Friday, September 24

A fancy chair for your fancy pants

Most Hitchcock or "fancy chairs" were painted black or dark green and were decorated by a process using stencils and rubbing a bronzing powder into a tacky finish coat. The result was a lustrous design that came to signify Hitchcock’s work. Pin striping was done with paint, though never in gold. Striping was of yellow ocher. Gold was reserved for the banding, which went only half way around the turns in the legs. The chairs have rush or cane seats and sometimes an identifying stencil located on the back edge of the seat.
A bit of history...In 1818, Connecticut born Lambert Hitchcock went to work in a local sawmill after an apprenticeship under a woodworker.
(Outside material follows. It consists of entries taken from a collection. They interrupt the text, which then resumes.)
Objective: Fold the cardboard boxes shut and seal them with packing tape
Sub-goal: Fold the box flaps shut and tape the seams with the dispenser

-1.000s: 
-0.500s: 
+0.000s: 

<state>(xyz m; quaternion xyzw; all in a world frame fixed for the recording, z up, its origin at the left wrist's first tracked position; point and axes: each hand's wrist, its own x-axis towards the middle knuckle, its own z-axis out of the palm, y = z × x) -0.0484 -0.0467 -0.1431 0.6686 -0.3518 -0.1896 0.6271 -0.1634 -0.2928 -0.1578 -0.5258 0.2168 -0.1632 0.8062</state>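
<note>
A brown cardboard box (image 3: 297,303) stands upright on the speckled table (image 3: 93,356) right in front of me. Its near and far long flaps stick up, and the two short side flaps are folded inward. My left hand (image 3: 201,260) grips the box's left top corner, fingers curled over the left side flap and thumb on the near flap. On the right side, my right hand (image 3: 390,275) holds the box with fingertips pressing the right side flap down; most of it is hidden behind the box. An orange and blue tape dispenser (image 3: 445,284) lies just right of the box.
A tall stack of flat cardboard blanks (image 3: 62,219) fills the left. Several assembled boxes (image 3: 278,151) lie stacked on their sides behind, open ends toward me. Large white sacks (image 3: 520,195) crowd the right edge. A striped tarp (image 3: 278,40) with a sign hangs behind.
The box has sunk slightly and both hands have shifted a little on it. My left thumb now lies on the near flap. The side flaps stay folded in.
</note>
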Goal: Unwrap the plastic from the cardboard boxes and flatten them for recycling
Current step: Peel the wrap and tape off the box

During his apprenticeship Hitchcock had been influenced by Eli Terry (a clockmaker who used an assembly line process to make cheaper wooden parts for clocks to replace expensive brass parts, this allowed him to reach a wider market). In a small shed connected to the sawmill, Hitchcock began making unfinished individual chair components which he sold to mercantile stores as replacements for broken chairs. 

By 1820 Hitchcock began manufacturing entire chairs using the assembly line. Painted dark (instead of using dark polished woods) and stenciled (instead of carved or inlaid), they were fancy chairs for ordinary people. 
In spring of this year the Hitchcock Chair Company opened its doors with the intent of crafting new fancy chairs for us all.